Angka Kemiskinan Akan Ditekan
Rabu, 10 Januari 2007 | 09:30 WIB
TEMPO Interaktif, Jakarta:Pemerintah berkomitmen memberantas kemiskinan dan mengurangi angka pengangguran.
Menteri Koordinator Perekonomian Boediono mengatakan tahun ini pemerintah menginginkan akselerasi pertumbuhan ekonomi tanpa mengorbankan stabilitas ekonomi masyarakat.
Dia menjelaskan sejumlah program telah disiapkan, di antaranya membuka lapangan kerja baru dan meningkatkan kesejahteraan melalui kenaikan upah. "Revisi paket investasi akan dilakukan, mana yang masih layak dan kondusif untuk meningkatkan investasi," kata Boediono.
Untuk perbaikan investasi, paket infrastruktur akan ditinjau ulang. Caranya, menurut dia, antara lain dengan mempermudah perizinan dan memberi dana talangan pembebasan lahan. Pemerintah juga akan bekerja sama dengan bank sentral untuk merangsang pencairan kredit di sektor riil.
Di sektor keuangan, pembentukan forum stabilitas keuangan akan segera dimantapkan. Forum ini dapat menjembatani kebijakan dalam bidang fiskal dan moneter.
"Orang-orangnya akan segera ditentukan," kata Boediono.
Paket penting lainnya adalah mendorong pertumbuhan usaha kecil dan menengah, yaitu dengan pemberian kredit lunak, kemudahan perizinan, dan pelatihan. UKM memegang peran penting karena, menurut Boediono, "Bisa mendukung penyerapan tenaga kerja."
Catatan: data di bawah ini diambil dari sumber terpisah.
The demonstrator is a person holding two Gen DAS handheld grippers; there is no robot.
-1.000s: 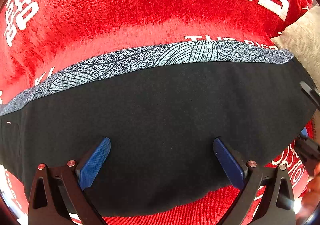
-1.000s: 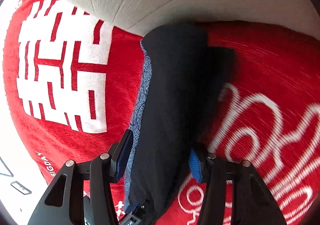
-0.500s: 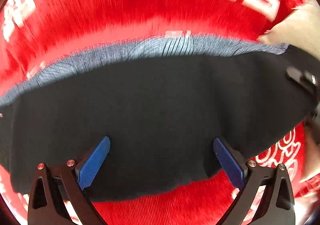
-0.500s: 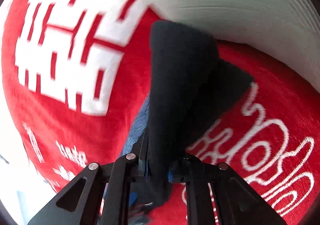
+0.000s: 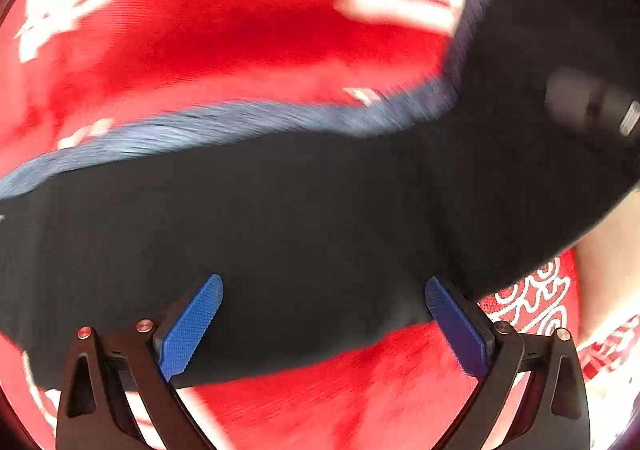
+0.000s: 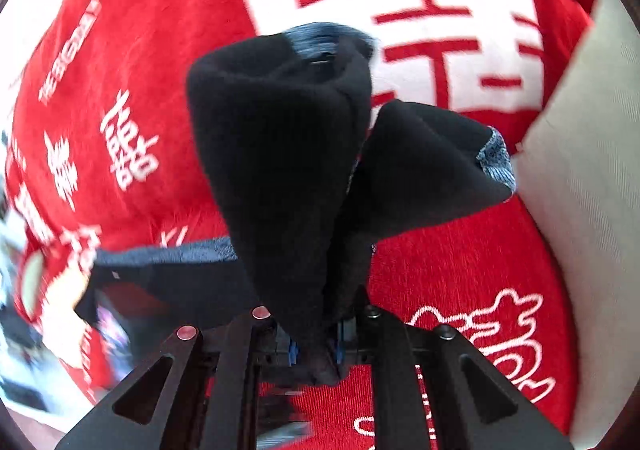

Pemerintah juga menyiapkan kebijakan di bidang energi, antara lain mengurangi ketergantungan terhadap bahan bakar minyak dengan mempopulerkan penggunaan bioenergi.
Boediono optimistis pemberantasan kemiskinan tahun ini dapat lebih baik dibanding tahun sebelumnya. Penyebabnya antara lain inflasi dapat ditekan menjadi 6,6 persen pada 2006. Pertumbuhan ekonomi pada kuartal keempat tahun lalu secara makro juga lebih baik. Ini ditandai dengan makin meningkatnya konsumsi masyarakat.
Menurut ekonom dari Universitas Indonesia, Nina Sapti, langkah yang dilakukan pemerintah selama ini ternyata belum terlihat dampaknya. Selama dua tahun terakhir, tidak terlihat penurunan angka kemiskinan yang cukup signifikan.
Nina menyarankan agar pemerintah membuat program-program yang menyerap tenaga kerja dalam jumlah banyak, misalnya dalam sektor pertanian. "Yang dibutuhkan saat ini adalah strategi pemerintah yang langsung menyerap tenaga kerja," kata Nina.
Sektor pertanian, menurut Nina, seharusnya menjadi andalan. Sebab, sektor ini amat penting dan dapat menyerap tenaga kerja dalam jumlah besar. Dia juga menyarankan agar pemerintah segera membuat insentif yang menarik untuk mendorong investasi di bidang pertanian.